Belgisch marineschip had een aanvaring nog voor de oplevering, maar is nu alsnog aan de marine overgedragen

dinsdag, 4 november 2025 (21:02) - Weekblad Schuttevaer

In dit artikel:

Het Belgische mijnenbestrijdingsvaartuig M940 Oostende arriveerde op 3 november in de marinehaven van Zeebrugge. Het is het eerste van zes City‑klasse schepen voor België binnen het binationale rMCM‑programma en een zusterschip van de materialen die Nederland in Frankrijk bestelde. Oorspronkelijk stond de oplevering gepland voor 23 juli, maar op 26 mei liep de Oostende schade op na een aanvaring met een drijvend ponton in de haven van Lorient; de composieten bulbsteven moest in een droogdok worden hersteld.

De Oostende behoort tot een nieuwe generatie Mine Warfare Vessels die klassieke Tripartite‑mijnenjagers vervangen. Het schip werkt met autonome oppervlakte-, onderwater- en luchtdrones om zeemijnen op afstand te detecteren, classificeren en neutraliseren, waardoor operaties veiliger en efficiënter worden. Volgens de Belgische marine markeert de komst van het schip de start van die transitie; de eerste onbemande systemen moeten eind november 2025 worden geleverd en zowel Belgische als Nederlandse eenheden zullen die vervolgens testen.

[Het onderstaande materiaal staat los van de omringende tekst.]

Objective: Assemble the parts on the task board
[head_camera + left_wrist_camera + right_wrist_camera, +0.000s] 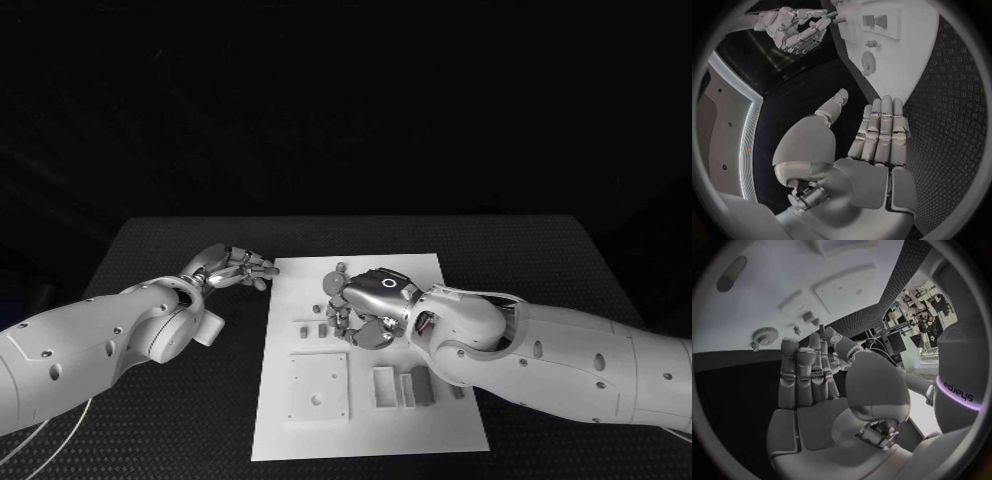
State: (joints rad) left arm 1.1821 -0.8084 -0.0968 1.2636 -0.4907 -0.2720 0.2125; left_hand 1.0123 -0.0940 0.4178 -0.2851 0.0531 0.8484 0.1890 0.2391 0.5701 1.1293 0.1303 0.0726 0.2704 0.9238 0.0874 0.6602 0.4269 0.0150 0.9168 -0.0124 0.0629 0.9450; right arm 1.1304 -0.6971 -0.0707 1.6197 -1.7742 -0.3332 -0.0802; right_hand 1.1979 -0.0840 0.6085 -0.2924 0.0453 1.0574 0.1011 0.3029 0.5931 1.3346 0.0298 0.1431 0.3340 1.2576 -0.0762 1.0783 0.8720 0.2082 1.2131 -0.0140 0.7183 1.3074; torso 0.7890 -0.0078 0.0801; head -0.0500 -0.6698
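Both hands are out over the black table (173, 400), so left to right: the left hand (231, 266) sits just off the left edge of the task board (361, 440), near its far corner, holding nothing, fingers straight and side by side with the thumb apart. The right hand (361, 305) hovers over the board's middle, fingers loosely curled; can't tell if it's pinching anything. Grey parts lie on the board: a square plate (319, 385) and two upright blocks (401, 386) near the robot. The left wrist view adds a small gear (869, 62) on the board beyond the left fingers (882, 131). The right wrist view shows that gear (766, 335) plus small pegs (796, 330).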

Het rMCM‑contract uit 2019 werd gegund aan het consortium Belgium Naval & Robotics (Naval Group en Exail). Dat voorziet in twaalf schepen (zes voor België, zes voor Nederland) en zo’n honderd drones; Naval Group verzorgt ontwerp en integratie, Exail de robotica en sensoren. De Oostende ligt voorlopig onder industriële vlag; de formele overdracht aan Defensie is gepland op 7 november. In december 2025 wordt de eerste Nederlandse nieuwbouw, Zr.Ms. Vlissingen, in gebruik genomen.

De noodzaak is duidelijk: nog steeds liggen duizenden explosieven uit de wereldoorlogen op de zeebodem, vooral in de Noordzee, en kunnen havens en scheepvaart in gevaar brengen. De nieuwe vaartuigen en onbemande systemen moeten ervoor zorgen dat handel, visserij en veiligheid op zee kunnen doorgaan zonder onaanvaardbare risico’s.